About Tinatin

Dr. Tinatin Kuchuloria holds her M.D. degree from the Tbilisi State Medical University, Georgia (2002) and a Ph.D. degree in Public Health from the Tbilisi State University, Georgia (2016). Currently she is a candidate for M.Sc. degree in Public Health from the London School of Hygiene and Tropical Medicine, United Kingdom. Dr. Kuchuloria was working as a physician researcher and a clinical program coordinator at the United States Army Medical Research Institute clinical research unit in Georgia (2007-2012) and US Army Medical Research Directorate - Georgia (2012-2016).  The list of projects that she led as Principle Investigator includes: acute febrile illness surveillance in the country of Georgia, active surveillance of tularemia in Georgia, and the assessment of the long-term immunologic response to anthrax infection in Georgia. As a clinical co-investigator, she participated in several studies on infectious diseases in the countries of Georgia and Armenia. As a clinical program coordinator, she participated in the planning and implementation of the water-borne tularemia outbreak investigation and follow-up study, and the clinicians training program on the clinical recognition of the especially dangerous pathogens.

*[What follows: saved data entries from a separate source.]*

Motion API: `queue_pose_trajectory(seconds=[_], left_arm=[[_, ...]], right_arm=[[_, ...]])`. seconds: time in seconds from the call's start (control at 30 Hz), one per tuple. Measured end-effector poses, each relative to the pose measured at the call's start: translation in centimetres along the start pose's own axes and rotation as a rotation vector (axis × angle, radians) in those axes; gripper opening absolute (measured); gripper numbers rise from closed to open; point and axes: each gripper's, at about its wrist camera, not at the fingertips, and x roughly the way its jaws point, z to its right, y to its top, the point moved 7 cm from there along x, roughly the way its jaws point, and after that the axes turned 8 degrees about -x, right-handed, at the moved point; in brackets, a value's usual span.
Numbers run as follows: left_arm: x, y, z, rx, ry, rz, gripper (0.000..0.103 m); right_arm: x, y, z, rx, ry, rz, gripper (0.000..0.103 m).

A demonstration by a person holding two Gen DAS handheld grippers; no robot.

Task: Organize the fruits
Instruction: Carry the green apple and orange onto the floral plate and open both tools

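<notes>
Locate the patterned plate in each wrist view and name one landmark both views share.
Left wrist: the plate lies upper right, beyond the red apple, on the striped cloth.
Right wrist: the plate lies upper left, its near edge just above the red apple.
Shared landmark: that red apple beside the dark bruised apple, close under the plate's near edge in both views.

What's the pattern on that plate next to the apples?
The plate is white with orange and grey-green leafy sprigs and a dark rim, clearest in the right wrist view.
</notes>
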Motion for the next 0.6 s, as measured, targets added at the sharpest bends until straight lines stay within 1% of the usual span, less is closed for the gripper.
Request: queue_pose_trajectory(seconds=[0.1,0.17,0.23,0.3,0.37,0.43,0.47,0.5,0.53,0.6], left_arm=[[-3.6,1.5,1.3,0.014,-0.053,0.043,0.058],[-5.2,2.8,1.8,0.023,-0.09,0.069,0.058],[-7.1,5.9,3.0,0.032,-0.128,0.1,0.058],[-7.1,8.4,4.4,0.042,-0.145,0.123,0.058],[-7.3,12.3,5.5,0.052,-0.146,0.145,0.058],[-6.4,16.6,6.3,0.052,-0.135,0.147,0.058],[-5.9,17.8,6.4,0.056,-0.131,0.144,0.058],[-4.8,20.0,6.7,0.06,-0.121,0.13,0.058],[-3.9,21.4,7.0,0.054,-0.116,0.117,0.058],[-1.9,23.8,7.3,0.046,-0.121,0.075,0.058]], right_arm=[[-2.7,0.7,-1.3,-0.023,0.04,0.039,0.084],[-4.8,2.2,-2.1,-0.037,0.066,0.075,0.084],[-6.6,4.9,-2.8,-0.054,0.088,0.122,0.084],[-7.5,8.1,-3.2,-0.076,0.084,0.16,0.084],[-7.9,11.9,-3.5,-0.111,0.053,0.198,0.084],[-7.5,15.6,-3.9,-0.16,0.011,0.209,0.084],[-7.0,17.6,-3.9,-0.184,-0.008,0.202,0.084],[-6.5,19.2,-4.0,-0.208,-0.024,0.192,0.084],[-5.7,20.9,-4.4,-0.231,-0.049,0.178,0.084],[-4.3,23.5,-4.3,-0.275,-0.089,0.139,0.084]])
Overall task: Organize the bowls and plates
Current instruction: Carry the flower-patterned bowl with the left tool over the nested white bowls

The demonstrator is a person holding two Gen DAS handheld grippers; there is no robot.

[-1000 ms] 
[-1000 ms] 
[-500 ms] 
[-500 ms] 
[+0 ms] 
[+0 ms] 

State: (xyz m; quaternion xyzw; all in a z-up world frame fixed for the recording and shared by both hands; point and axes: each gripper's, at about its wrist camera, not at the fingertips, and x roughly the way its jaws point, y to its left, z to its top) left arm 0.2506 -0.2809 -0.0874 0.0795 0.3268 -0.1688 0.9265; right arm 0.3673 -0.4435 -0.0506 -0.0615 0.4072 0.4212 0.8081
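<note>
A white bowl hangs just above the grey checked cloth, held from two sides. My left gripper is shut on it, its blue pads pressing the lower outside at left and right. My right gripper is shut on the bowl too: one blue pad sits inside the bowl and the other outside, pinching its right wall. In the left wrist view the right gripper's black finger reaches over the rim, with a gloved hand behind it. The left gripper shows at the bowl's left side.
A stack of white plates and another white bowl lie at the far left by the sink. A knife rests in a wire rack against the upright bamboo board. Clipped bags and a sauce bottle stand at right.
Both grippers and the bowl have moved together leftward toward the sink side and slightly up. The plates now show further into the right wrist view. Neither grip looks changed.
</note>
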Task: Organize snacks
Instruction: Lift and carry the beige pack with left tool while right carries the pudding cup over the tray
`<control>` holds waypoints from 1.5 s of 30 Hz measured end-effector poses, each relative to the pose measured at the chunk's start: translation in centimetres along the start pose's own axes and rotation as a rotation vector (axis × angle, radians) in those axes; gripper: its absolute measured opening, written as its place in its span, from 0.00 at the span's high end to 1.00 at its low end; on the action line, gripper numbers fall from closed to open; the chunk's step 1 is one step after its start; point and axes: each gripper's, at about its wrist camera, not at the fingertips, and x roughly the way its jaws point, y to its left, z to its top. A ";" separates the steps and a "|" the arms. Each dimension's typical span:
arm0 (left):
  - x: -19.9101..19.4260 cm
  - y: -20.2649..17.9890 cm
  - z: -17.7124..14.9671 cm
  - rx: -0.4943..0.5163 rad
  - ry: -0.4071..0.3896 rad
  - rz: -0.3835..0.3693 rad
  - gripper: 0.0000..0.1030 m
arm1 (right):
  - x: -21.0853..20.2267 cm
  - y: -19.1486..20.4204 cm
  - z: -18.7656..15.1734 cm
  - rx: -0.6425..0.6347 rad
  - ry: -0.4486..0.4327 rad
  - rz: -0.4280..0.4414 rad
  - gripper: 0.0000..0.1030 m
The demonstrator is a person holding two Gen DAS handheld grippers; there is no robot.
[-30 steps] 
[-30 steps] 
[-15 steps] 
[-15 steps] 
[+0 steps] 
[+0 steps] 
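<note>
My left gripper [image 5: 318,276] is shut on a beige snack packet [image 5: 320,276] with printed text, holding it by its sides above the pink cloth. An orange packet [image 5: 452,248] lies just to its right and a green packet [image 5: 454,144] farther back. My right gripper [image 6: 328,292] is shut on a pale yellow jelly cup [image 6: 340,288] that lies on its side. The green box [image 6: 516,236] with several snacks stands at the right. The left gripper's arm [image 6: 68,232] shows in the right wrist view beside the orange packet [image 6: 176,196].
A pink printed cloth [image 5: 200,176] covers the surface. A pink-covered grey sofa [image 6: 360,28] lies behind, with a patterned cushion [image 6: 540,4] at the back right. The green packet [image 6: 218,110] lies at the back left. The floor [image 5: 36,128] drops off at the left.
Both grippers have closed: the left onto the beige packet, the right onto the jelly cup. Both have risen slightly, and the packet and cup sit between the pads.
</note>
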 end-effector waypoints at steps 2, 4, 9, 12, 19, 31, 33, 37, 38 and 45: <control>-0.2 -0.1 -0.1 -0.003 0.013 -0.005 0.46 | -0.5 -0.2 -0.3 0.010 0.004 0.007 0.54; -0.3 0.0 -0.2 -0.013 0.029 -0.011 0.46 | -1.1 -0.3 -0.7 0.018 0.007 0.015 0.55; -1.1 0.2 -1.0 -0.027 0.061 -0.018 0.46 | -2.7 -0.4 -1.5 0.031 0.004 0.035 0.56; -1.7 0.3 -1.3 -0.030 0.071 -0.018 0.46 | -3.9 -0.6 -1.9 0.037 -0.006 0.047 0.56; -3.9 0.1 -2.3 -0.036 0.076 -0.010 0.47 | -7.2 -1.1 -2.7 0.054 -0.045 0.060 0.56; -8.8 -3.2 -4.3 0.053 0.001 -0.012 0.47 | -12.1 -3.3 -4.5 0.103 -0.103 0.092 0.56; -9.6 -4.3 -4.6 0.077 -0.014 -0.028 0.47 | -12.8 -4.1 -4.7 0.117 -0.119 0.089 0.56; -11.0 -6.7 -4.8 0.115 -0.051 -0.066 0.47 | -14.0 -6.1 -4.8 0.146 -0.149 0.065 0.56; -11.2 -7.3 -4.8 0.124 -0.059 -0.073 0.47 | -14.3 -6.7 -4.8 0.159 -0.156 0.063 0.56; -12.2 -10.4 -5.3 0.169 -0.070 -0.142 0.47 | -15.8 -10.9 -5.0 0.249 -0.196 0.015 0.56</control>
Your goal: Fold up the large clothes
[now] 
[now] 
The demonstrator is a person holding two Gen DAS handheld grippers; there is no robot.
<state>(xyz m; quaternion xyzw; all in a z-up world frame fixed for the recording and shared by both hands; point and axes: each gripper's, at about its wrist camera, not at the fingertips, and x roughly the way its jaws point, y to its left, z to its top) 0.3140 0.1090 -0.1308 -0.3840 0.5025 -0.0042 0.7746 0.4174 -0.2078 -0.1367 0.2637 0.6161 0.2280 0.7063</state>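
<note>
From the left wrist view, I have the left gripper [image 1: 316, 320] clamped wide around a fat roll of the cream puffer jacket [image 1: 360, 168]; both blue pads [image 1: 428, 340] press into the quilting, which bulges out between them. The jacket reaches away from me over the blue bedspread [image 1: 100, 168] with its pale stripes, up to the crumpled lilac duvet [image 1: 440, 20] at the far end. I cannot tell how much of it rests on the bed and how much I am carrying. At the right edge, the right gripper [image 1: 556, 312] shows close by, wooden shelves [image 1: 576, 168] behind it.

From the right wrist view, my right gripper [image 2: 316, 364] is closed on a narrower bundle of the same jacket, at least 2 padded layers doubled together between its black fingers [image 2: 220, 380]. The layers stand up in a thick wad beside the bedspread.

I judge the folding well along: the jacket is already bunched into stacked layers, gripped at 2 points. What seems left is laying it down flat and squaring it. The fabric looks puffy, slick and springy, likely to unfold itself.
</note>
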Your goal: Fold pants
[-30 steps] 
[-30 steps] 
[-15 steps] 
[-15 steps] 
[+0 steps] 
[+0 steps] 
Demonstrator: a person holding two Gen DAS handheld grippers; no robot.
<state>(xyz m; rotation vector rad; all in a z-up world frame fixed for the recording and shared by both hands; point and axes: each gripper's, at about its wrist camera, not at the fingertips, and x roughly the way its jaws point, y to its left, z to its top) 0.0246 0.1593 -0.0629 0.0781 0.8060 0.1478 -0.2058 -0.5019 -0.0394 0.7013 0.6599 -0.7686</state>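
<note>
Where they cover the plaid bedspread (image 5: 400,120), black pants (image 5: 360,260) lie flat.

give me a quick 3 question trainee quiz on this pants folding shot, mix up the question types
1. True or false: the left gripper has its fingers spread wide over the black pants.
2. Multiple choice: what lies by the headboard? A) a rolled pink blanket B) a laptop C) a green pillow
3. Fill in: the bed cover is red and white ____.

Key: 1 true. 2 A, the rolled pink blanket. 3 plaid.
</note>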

Since fall 2016 Dr. Kuchuloria has been working as a scientific coordinator at the CDC Foundation for US Centers for Disease Control and Prevention on the Georgia National Hepatitis C Elimination Program.  As part of her current job Dr. Kuchuloria coordinates and oversees activities that relate to the Georgia National Hepatitis C Elimination Program Scientific Committee.

This speaker will be presenting at the following session(s)

  • The critical role of strategic information: HCV elimination in Georgia

    Ballroom 1

    Day: 1 November

    Time: 15:30

    Chairs: Dr. Francisco Averhoff, US Centers for Disease Control and Prevention and Dr. Helen Harris, Public Health England


    • The birth of The HCV elimination in Georgia: the focus on strategic information.
    • Assessing the burden of disease: the planning, conduct and use of a National Seroprevalence Survey.
    • Dr. Amiran Gamkrelidze, National Center for Disease Control and Public Health of Georgia
    • Monitoring the care cascade: developing a robust screening and treatment information system.
    • Dr. Lia Gvinjilia, CDC Foundation
    • The critical role of research in HCV elimination.
    • Dr. Tinatin Kuchuloria, CDC Foundation
    • Modelling the epidemic to guide interventions.
    • Prof. Peter Vickerman, University of Bristol, UK
    • Q & A session.

    Session objectives:

    • Learn the importance of a well conducted population serosurvey to guide development of an evidence-based national strategy/plan.
    • Understand the importance of a robust strategic information system to guide and monitor an elimination program.
    • Learn the key role of partnerships in developing a world class information system.